PROBLEM DESCRIPTION:
Copy out the lines of the records below, and only those lines, from the one with "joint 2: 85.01" through the one with "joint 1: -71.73", exactly as they appear.

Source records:
----
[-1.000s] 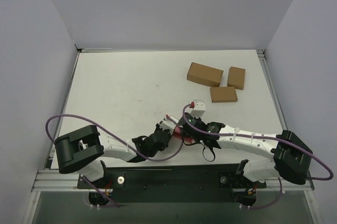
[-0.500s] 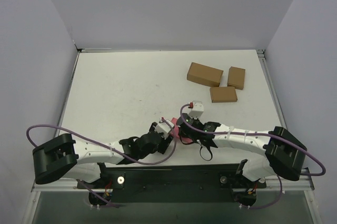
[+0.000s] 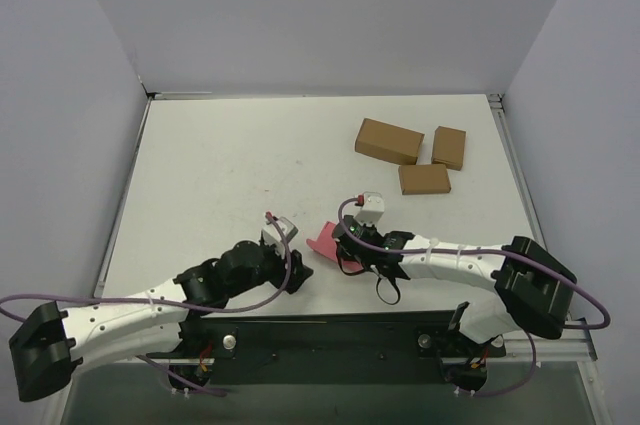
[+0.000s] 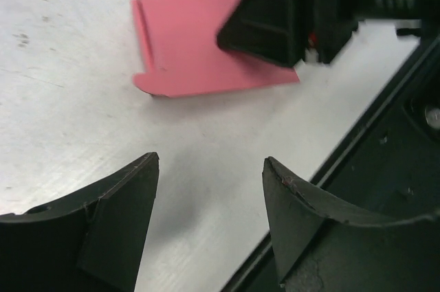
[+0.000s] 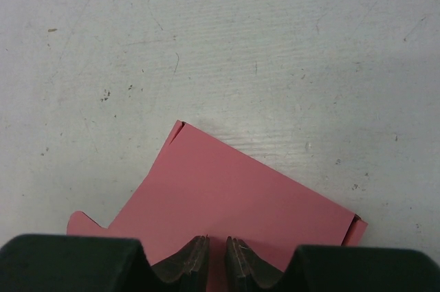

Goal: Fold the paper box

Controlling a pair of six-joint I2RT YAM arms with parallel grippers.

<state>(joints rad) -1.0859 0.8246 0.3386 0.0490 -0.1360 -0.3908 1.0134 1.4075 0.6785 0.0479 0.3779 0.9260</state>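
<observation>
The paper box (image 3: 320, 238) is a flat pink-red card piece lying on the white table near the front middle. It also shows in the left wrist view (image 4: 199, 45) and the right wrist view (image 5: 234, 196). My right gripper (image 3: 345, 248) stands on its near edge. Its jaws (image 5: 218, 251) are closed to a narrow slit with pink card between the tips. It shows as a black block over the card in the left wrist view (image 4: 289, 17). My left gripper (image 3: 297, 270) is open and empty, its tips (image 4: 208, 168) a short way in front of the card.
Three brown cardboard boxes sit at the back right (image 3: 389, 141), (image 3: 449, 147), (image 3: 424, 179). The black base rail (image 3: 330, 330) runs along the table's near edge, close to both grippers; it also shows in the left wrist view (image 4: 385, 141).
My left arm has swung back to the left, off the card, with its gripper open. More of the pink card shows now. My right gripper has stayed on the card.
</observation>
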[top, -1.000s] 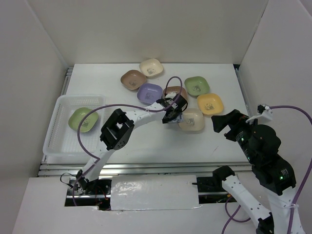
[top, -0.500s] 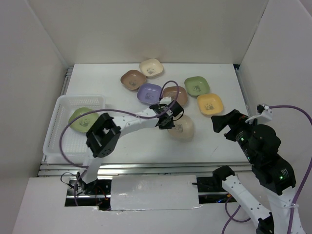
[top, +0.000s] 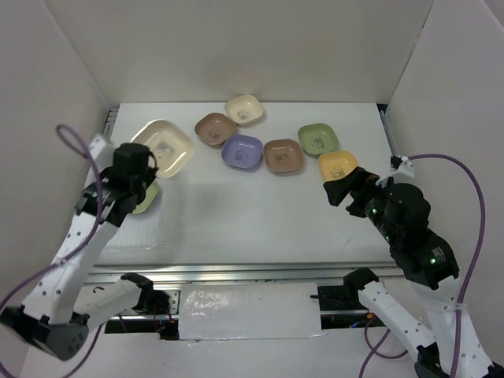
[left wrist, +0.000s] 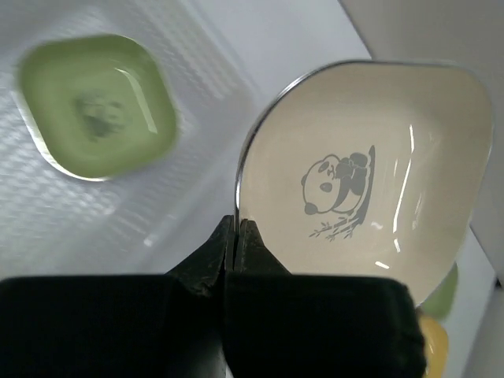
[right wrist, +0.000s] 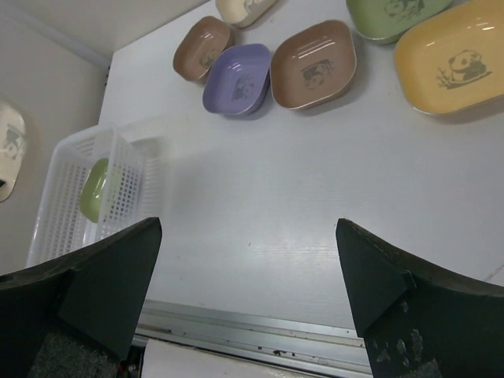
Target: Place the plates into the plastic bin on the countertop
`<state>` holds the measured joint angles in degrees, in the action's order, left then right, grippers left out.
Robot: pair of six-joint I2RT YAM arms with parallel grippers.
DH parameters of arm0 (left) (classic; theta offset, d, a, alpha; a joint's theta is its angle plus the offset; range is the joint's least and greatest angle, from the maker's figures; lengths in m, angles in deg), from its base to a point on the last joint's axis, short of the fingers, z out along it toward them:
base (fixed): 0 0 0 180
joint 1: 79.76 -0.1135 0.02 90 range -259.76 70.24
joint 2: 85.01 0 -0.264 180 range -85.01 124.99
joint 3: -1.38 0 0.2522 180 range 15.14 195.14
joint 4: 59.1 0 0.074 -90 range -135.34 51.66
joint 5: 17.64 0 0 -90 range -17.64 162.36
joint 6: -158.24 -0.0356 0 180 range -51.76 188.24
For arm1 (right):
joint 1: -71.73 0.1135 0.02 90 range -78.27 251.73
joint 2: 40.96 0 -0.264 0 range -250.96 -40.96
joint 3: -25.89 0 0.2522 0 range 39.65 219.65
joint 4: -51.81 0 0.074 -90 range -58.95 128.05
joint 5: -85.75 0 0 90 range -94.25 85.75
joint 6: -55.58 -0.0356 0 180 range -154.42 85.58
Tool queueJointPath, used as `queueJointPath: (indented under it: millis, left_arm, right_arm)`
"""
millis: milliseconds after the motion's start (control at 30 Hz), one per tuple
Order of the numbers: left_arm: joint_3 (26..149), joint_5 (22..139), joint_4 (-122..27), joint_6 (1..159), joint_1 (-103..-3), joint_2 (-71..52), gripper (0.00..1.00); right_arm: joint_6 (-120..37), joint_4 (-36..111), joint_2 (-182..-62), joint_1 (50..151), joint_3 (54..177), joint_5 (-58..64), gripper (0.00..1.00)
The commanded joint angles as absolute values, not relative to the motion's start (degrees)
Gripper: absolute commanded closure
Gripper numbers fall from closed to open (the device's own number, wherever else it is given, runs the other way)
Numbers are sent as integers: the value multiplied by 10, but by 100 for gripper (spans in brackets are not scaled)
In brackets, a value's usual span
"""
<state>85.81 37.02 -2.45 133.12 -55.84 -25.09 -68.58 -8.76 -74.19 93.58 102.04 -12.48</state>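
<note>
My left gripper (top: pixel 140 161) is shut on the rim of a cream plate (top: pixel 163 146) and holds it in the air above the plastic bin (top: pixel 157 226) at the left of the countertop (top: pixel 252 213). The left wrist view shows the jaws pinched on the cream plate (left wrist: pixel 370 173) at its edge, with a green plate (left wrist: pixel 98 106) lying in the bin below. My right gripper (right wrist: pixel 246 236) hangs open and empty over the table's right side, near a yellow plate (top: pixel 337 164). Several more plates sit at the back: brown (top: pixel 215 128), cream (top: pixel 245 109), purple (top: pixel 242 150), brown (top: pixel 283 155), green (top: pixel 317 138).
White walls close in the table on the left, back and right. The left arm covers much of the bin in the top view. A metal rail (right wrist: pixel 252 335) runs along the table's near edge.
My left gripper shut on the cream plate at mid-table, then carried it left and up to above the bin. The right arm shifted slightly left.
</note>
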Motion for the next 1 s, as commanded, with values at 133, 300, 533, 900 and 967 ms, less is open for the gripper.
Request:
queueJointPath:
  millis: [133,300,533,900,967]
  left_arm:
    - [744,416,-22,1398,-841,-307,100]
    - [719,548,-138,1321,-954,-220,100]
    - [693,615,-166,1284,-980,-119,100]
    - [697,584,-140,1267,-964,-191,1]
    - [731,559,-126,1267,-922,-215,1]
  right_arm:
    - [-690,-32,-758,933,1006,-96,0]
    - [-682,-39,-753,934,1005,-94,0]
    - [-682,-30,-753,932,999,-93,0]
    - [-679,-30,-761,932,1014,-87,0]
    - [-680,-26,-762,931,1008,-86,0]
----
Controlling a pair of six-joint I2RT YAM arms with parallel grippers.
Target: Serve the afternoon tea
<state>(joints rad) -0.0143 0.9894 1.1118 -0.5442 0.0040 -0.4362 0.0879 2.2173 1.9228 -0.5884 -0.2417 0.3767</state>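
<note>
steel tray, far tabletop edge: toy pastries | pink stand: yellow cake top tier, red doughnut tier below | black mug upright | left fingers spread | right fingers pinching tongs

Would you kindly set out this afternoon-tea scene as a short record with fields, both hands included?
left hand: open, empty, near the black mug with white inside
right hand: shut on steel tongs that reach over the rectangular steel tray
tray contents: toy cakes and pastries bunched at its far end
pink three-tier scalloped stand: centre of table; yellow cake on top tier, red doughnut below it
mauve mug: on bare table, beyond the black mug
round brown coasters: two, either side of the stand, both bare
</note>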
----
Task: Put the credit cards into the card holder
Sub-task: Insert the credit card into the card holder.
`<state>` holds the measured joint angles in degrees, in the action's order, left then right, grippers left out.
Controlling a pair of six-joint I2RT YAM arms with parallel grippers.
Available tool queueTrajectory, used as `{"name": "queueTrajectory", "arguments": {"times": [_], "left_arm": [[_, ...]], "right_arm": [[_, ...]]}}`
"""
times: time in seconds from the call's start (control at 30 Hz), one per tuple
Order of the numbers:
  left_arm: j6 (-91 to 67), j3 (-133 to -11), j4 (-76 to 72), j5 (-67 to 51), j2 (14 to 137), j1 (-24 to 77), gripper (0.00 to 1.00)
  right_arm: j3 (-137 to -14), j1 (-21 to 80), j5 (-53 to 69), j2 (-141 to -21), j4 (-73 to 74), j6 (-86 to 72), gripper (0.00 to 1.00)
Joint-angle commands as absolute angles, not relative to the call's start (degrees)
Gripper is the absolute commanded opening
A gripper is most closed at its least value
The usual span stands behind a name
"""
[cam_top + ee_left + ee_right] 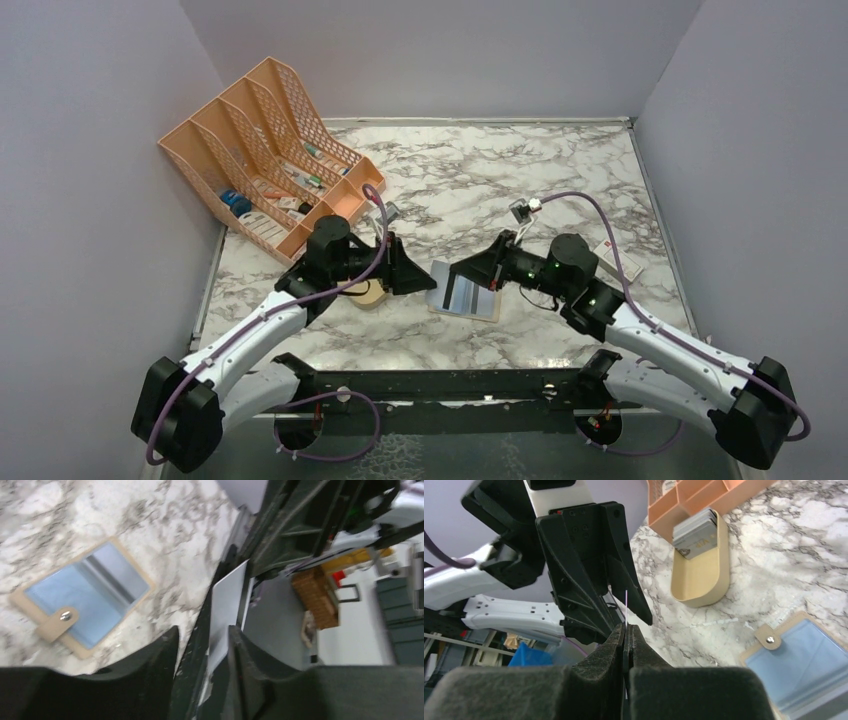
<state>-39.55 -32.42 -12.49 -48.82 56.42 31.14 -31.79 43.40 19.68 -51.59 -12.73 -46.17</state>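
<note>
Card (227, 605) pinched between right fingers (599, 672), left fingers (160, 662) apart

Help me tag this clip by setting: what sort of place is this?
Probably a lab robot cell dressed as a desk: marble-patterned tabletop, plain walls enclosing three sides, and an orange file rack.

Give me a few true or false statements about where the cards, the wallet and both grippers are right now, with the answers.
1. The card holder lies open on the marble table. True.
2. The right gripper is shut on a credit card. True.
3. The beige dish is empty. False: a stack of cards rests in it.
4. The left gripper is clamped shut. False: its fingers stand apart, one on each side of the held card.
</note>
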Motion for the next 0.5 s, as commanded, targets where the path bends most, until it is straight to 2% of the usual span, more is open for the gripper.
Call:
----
YOUR SOLUTION:
joint 2: 85.01 0 -0.264 180 range -85.01 124.99
joint 3: -1.38 0 0.2522 180 range 15.14 195.14
joint 4: 59.1 0 0.074 -90 range -135.34 51.66
joint 5: 17.64 0 0 -90 range -17.64 162.36
joint 6: -158.24 -0.0356 0 180 range -51.76 188.24
For arm1 (right):
joint 1: -71.73 0.1135 0.02 90 range -78.27 251.73

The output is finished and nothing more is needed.